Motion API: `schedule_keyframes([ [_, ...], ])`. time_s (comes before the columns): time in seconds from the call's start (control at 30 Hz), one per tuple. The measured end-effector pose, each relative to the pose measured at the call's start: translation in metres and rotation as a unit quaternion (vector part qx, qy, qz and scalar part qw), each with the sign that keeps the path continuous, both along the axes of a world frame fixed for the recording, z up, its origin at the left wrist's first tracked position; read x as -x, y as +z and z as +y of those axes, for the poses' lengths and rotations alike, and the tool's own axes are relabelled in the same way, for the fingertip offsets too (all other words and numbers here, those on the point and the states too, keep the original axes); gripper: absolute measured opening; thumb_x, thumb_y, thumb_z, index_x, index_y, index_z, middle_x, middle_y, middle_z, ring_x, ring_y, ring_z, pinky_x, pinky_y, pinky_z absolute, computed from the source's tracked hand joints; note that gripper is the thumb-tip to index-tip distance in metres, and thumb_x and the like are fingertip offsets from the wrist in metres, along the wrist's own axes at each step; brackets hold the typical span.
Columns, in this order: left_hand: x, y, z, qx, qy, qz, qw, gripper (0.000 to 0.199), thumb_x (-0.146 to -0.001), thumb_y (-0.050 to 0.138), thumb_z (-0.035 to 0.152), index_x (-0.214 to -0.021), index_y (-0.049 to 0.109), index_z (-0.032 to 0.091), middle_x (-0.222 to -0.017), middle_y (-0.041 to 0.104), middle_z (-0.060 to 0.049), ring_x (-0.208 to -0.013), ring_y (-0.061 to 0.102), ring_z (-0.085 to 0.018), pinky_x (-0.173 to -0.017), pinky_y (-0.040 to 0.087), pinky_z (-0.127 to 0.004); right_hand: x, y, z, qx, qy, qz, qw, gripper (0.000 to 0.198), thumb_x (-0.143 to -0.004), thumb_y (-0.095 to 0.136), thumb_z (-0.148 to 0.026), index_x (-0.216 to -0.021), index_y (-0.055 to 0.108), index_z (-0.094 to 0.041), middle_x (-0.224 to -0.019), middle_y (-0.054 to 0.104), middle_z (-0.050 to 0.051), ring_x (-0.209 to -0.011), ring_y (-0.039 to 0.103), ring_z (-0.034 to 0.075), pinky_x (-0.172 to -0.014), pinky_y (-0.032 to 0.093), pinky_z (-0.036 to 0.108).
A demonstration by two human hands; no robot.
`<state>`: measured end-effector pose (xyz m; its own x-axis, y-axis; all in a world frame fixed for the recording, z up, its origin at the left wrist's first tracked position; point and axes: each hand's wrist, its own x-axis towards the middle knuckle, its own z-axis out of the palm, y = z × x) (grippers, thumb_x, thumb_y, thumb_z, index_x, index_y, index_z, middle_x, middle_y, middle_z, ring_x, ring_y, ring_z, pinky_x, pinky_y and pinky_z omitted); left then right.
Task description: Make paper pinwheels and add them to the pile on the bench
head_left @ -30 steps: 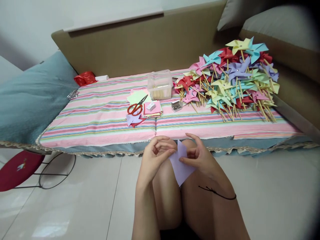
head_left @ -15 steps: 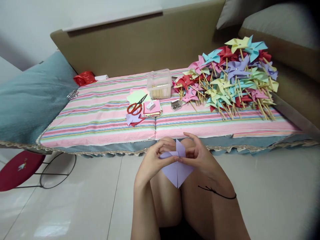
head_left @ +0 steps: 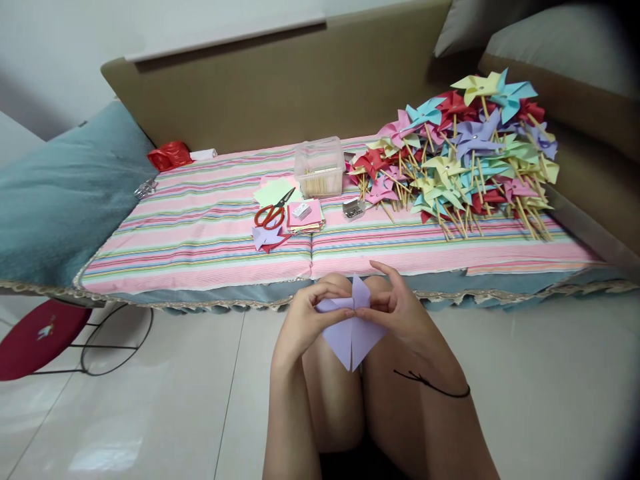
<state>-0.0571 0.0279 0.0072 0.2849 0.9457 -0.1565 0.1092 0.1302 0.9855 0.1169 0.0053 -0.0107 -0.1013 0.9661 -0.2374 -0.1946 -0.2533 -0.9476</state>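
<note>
Above my knees, a sheet of purple paper (head_left: 345, 340) with a slit running up from its lower corner is held between both hands. My left hand (head_left: 313, 317) pinches its left side, thumb in front and fingers behind. On the other side my right hand (head_left: 400, 313) grips it near the middle with thumb and fingers, the index finger raised. Both thumb tips meet at the centre, where the upper part is bent over. Part of the paper is hidden by the fingers.
On the striped sofa cover (head_left: 200, 233) lie scissors (head_left: 273, 215), cut purple paper (head_left: 267, 237), a paper stack (head_left: 306, 217), a small box of metal pieces (head_left: 354, 209) and a clear tub of sticks (head_left: 320, 168). Finished pinwheels (head_left: 475, 137) pile up at right. A red stool (head_left: 45, 340) stands left.
The purple paper has tilted slightly in my hands, its lower slit opening a little wider. My thumbs have shifted slightly upward and stay closed on it.
</note>
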Motion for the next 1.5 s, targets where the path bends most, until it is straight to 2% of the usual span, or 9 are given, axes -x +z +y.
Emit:
schedule_keyframes([
  [0.23, -0.002, 0.0, -0.001, 0.001, -0.003, 0.007, 1.0, 0.021, -0.061, 0.082, 0.025, -0.077, 0.07, 0.019, -0.083, 0.073, -0.006, -0.082, 0.067, -0.021, -0.073, 0.048, -0.03, 0.0, -0.004, 0.002, 0.006, 0.019, 0.005, 1.0, 0.095, -0.064, 0.079, -0.03, -0.14, 0.022, -0.023, -0.061, 0.067, -0.007, -0.057, 0.062, 0.017, -0.057, 0.044, 0.027],
  [0.3, -0.002, 0.001, 0.0, 0.0, 0.001, 0.001, 1.0, 0.026, -0.063, 0.082, 0.027, -0.085, 0.07, 0.019, -0.088, 0.072, -0.006, -0.088, 0.066, -0.022, -0.076, 0.048, -0.03, 0.0, -0.008, 0.004, 0.014, 0.009, 0.016, 1.0, 0.096, -0.063, 0.08, -0.031, -0.139, 0.022, -0.023, -0.064, 0.069, -0.005, -0.057, 0.063, 0.017, -0.056, 0.044, 0.026],
  [0.43, -0.001, 0.001, 0.002, -0.026, 0.104, -0.077, 0.991, 0.061, -0.066, 0.08, 0.027, -0.121, 0.053, 0.026, -0.126, 0.059, -0.009, -0.11, 0.059, -0.022, -0.086, 0.047, -0.031, 0.003, -0.011, 0.009, 0.031, -0.12, 0.066, 0.99, 0.101, -0.052, 0.086, -0.032, -0.136, 0.03, -0.022, -0.072, 0.073, -0.002, -0.065, 0.067, 0.019, -0.063, 0.048, 0.029],
  [0.5, -0.002, 0.0, 0.003, -0.013, 0.142, -0.13, 0.981, 0.067, -0.068, 0.078, 0.028, -0.126, 0.045, 0.027, -0.134, 0.052, -0.011, -0.113, 0.057, -0.021, -0.088, 0.047, -0.031, 0.004, -0.011, 0.011, 0.034, -0.188, 0.086, 0.978, 0.099, -0.048, 0.087, -0.031, -0.133, 0.037, -0.021, -0.072, 0.073, -0.002, -0.068, 0.067, 0.019, -0.065, 0.049, 0.029],
  [0.57, -0.006, -0.001, 0.003, 0.019, 0.137, -0.163, 0.977, 0.072, -0.066, 0.079, 0.026, -0.126, 0.041, 0.025, -0.125, 0.058, -0.011, -0.105, 0.06, -0.02, -0.085, 0.049, -0.031, 0.006, -0.01, 0.012, 0.037, -0.218, 0.099, 0.97, 0.098, -0.046, 0.088, -0.031, -0.131, 0.04, -0.02, -0.07, 0.072, -0.002, -0.068, 0.067, 0.019, -0.065, 0.049, 0.029],
  [0.67, -0.018, -0.004, 0.002, 0.051, 0.121, -0.167, 0.977, 0.079, -0.06, 0.083, 0.023, -0.126, 0.038, 0.023, -0.095, 0.068, -0.004, -0.081, 0.064, -0.016, -0.074, 0.05, -0.028, 0.01, -0.009, 0.011, 0.033, -0.221, 0.107, 0.969, 0.098, -0.046, 0.088, -0.03, -0.13, 0.039, -0.02, -0.068, 0.071, -0.003, -0.066, 0.065, 0.018, -0.064, 0.049, 0.029],
  [0.77, -0.029, -0.008, 0.002, 0.042, 0.178, -0.121, 0.976, 0.073, -0.06, 0.083, 0.027, -0.121, 0.043, 0.021, -0.073, 0.064, 0.003, -0.062, 0.059, -0.012, -0.061, 0.047, -0.023, 0.016, -0.008, 0.01, 0.02, -0.205, 0.113, 0.972, 0.096, -0.048, 0.088, -0.029, -0.129, 0.038, -0.021, -0.069, 0.072, -0.003, -0.065, 0.064, 0.016, -0.067, 0.049, 0.029],
  [0.9, -0.033, -0.011, 0.004, 0.024, 0.237, -0.105, 0.966, 0.07, -0.057, 0.084, 0.029, -0.116, 0.047, 0.02, -0.072, 0.063, 0.002, -0.059, 0.058, -0.011, -0.056, 0.046, -0.022, 0.02, -0.007, 0.009, 0.009, -0.187, 0.115, 0.976, 0.092, -0.049, 0.087, -0.028, -0.126, 0.036, -0.023, -0.071, 0.073, -0.003, -0.064, 0.064, 0.015, -0.068, 0.05, 0.03],
  [1.5, -0.03, -0.012, 0.002, 0.011, 0.232, -0.093, 0.968, 0.071, -0.057, 0.084, 0.027, -0.117, 0.046, 0.02, -0.069, 0.062, 0.003, -0.057, 0.055, -0.011, -0.053, 0.046, -0.021, 0.019, -0.008, 0.008, 0.011, -0.182, 0.083, 0.98, 0.095, -0.049, 0.087, -0.033, -0.129, 0.036, -0.023, -0.07, 0.072, -0.002, -0.063, 0.065, 0.018, -0.07, 0.052, 0.035],
])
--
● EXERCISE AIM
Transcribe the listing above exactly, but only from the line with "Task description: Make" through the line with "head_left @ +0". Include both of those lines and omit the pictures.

● WRITTEN REPLY
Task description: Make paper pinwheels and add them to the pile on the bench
head_left @ -30 steps: 
head_left @ -15 steps: 
head_left @ +0 steps: 

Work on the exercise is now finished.